Buzios, the closest community to Modiano's new marina and hotel development, was an old fisherman's village that mushroomed into the Brazilian "St. Tropez" after Brigitte Bardot feel in love with the area and built a home there.

The French actress has since left Buzios, but its reputed charm has spread far and today it is a posh little colony inhabited by artists, a favorite playground of the jet set and a haven for boutique and restaurant owners.

"I used to come to Buzios like everyone else, because it was a beautiful place in which to have fun, relax after a busy week. And I came so often that I finally decided to invest here," Modiano explained.

Modiano acquired an island, Ilha Rasa, directly facing the marina on which he has built the Posada nas Rocas, a hotel resort currently in operation, that serves both as a destination or stopover for visiting boats.
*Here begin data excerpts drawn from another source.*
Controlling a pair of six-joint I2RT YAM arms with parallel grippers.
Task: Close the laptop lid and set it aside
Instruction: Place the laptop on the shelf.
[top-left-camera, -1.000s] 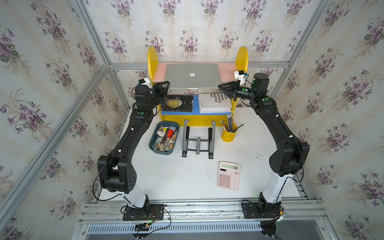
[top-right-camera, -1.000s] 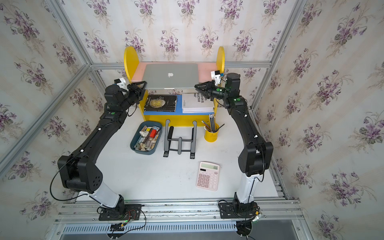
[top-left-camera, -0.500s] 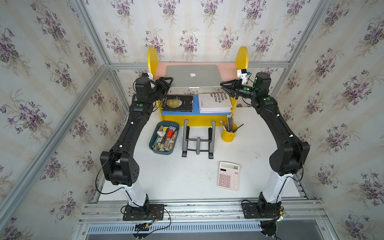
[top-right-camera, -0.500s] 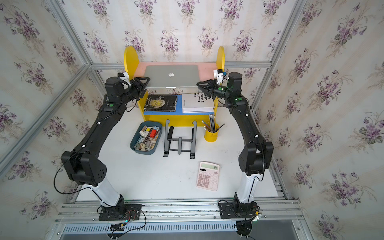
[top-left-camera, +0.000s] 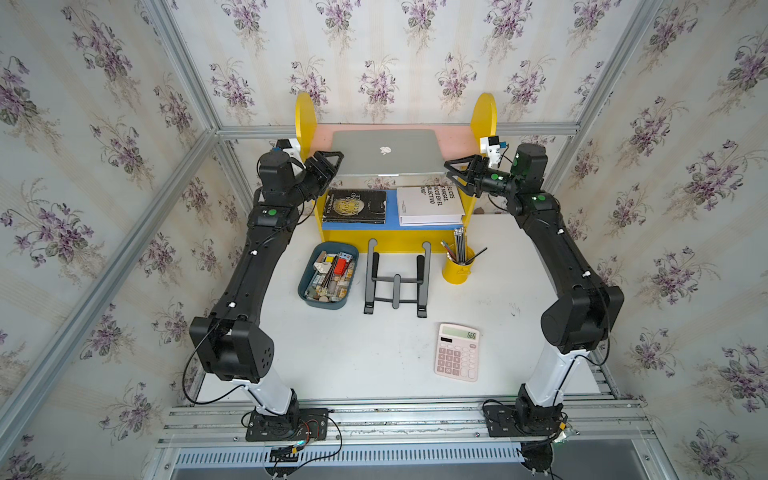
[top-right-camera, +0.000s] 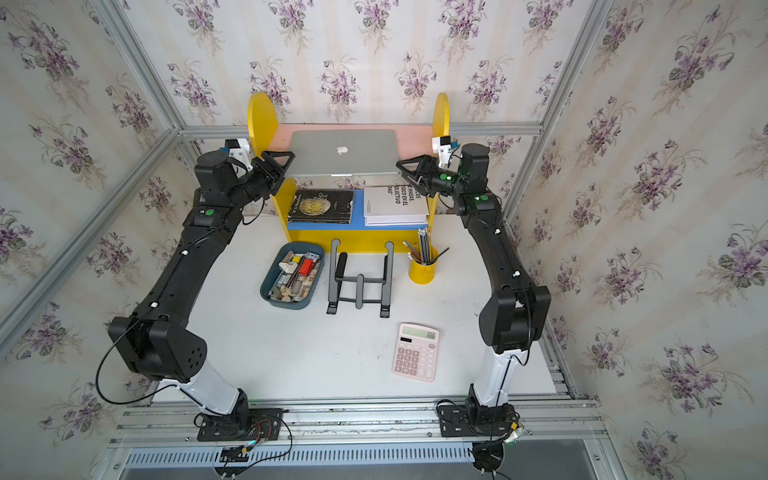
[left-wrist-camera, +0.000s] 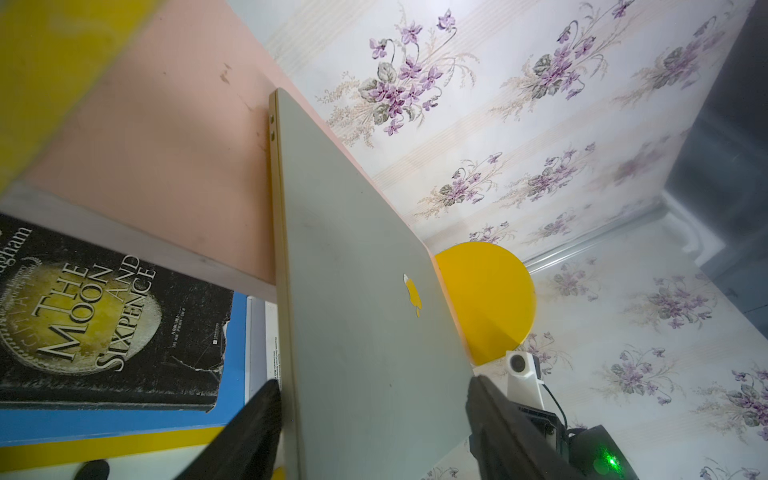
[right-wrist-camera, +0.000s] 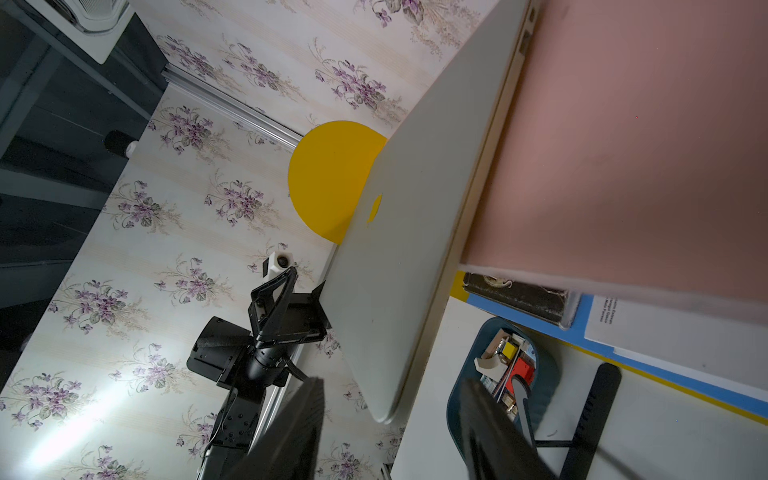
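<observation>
The laptop lies shut on the pink top shelf (top-left-camera: 322, 135) of a yellow bookshelf, its silver laptop lid (top-left-camera: 386, 151) (top-right-camera: 343, 151) facing up with the apple logo showing. My left gripper (top-left-camera: 332, 164) (top-right-camera: 284, 162) stands open at the front left corner. In the left wrist view the laptop lid (left-wrist-camera: 353, 291) runs between the spread fingers of the left gripper (left-wrist-camera: 374, 386); one finger (left-wrist-camera: 257, 424) sits by the laptop's edge, the other (left-wrist-camera: 498, 419) stands clear. My right gripper (top-left-camera: 455, 174) (top-right-camera: 405, 172) (right-wrist-camera: 390, 382) is open just off the front right corner of the laptop lid (right-wrist-camera: 407, 249).
Under the top shelf lie a black book (top-left-camera: 354, 206) and a white book (top-left-camera: 430, 205). On the table are a blue tray (top-left-camera: 328, 276) of small items, a black folding stand (top-left-camera: 397, 278), a yellow pencil cup (top-left-camera: 457, 266) and a pink calculator (top-left-camera: 457, 351).
Both grippers have opened. The left gripper rose from below the shelf edge to the laptop's front left corner. The right gripper barely shifted. The laptop has not moved.
</observation>
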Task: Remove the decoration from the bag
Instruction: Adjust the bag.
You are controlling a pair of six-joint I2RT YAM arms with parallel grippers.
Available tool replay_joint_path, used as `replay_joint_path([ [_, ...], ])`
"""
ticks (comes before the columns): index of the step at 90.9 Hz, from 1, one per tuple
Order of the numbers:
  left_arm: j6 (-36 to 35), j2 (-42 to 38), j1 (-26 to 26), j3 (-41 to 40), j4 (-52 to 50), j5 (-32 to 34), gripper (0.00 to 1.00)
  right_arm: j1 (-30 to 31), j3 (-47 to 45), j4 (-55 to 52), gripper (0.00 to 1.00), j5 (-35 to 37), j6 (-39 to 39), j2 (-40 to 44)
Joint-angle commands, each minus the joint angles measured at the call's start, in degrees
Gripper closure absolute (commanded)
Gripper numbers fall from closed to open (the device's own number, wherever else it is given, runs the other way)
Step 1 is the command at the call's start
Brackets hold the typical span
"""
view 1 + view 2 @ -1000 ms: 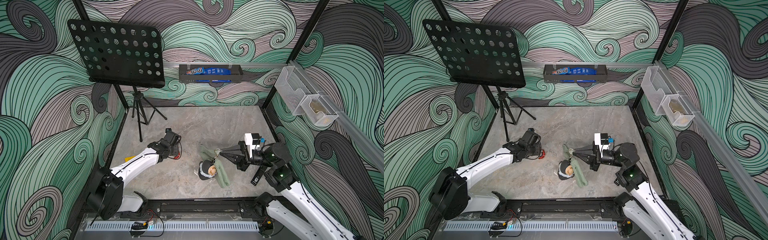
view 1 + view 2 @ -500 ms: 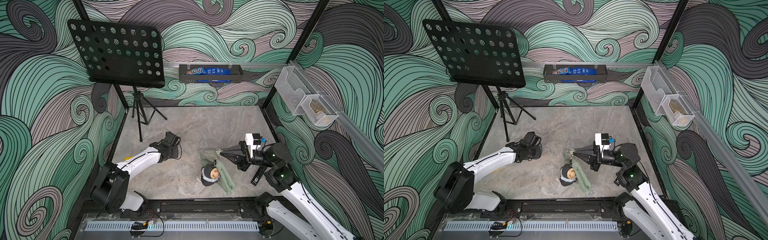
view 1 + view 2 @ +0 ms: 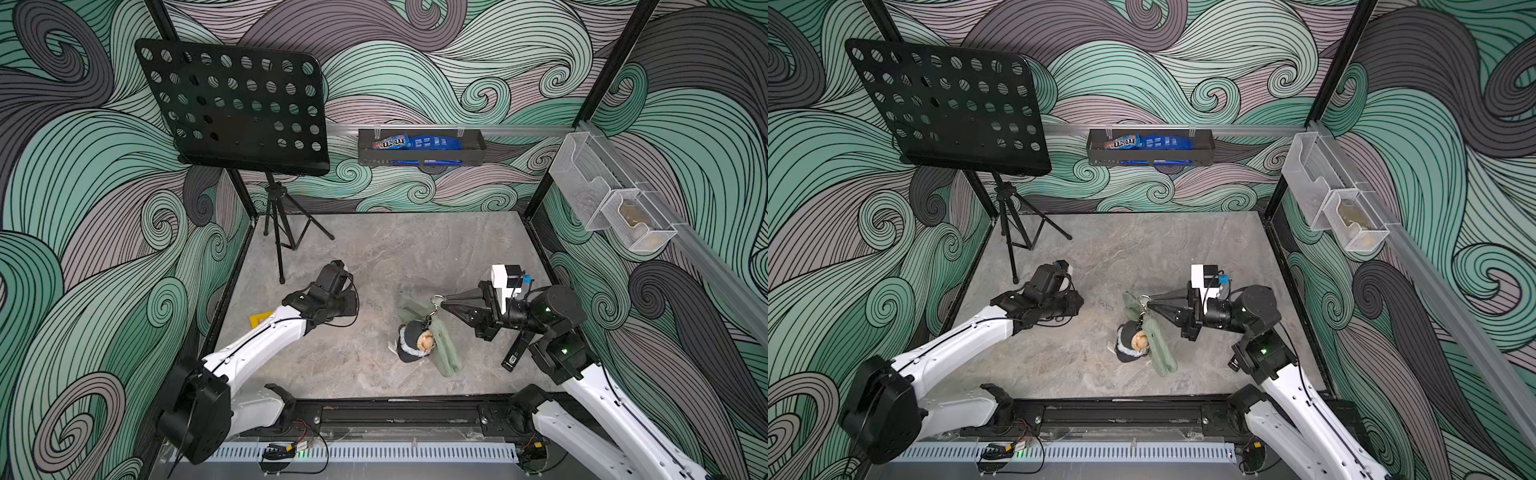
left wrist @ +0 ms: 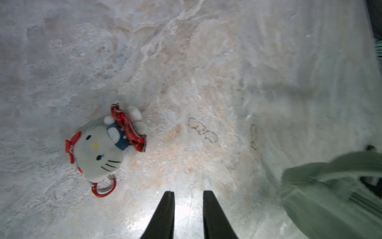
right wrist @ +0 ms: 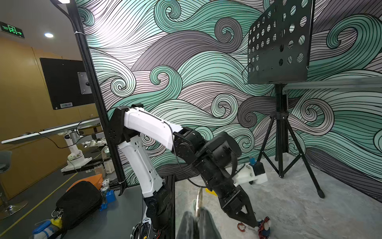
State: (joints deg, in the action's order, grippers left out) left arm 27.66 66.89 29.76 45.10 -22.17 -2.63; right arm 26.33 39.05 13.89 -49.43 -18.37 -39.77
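Bag (image 3: 446, 351) stretched from middle of table (image 3: 374, 249) toward front edge. Right gripper (image 3: 444, 300) clamped shut on metal ring (image 3: 435, 298) at far end. Plush doll (image 3: 415, 343) hung alongside, left-edge side. Left gripper (image 4: 188, 193) narrowly parted, empty, farther left, near cat charm (image 4: 101, 149).

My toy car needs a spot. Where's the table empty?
Bare: back of the table, from the tripod to the right wall; also between the left arm and the bag. Crowded around the bag and right gripper.

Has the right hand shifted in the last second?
No. The right hand stands as far from the tripod as before, shut on the metal ring by the bag.
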Motion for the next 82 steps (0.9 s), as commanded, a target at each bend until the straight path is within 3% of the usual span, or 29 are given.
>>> replay_joint_path([
  [1, -2.8, -8.8, 1.2, -0.1, 6.0, -10.4, 0.71, -0.2, 2.2, 2.6, 1.00, 2.1, -2.9, 0.0],
  [15, -6.5, -19.2, 6.1, 0.7, 10.8, -15.9, 0.68, -0.3, 1.7, 5.4, 1.00, 5.1, -6.8, 0.1],
  [29, -9.7, -23.6, 16.0, 0.7, 18.8, -17.2, 0.65, -0.2, 0.1, 11.8, 1.00, 4.9, -12.0, 0.2],
  [55, -15.3, -17.7, 25.7, 5.1, 24.5, -19.6, 0.64, 0.9, -1.1, 17.0, 1.00, 4.9, -15.0, -1.4],
  [82, -19.6, -13.0, 28.7, 9.1, 24.6, -16.3, 0.64, 3.0, -1.3, 18.3, 1.00, 5.9, -15.2, -2.3],
])
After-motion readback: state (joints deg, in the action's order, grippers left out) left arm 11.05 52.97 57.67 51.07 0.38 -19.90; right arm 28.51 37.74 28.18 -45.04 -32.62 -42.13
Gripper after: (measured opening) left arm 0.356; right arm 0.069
It is the island's single project, consisting of 40 bungalows (with an additional 20 under construction, each with veranda and hammock) and common areas with a swimming pool, main dining hall, bar and terraces, and special areas for entertainment and refreshments.

Modiano credits son Claudio with Posada nas Rocas' design and overall plan. "We want to preserve it as the small paradise that it is, in a rustic motif, but without cutting in on any of the comforts people expect in a sophisticated retreat," said young Modiano.

The Modianos keep a fleet of boats operating the half-mile stretch from the marina to the hotel, and any guest who wishes to go ashore can simply hail a boat.

Choice lots at the marina currently sell for about $15,000 on the main canal and are large enough to build a home with a swimming pool and/or tennis court. The estimated cost for construction of a weekend cottage in that area is between $15,000 and $20,000.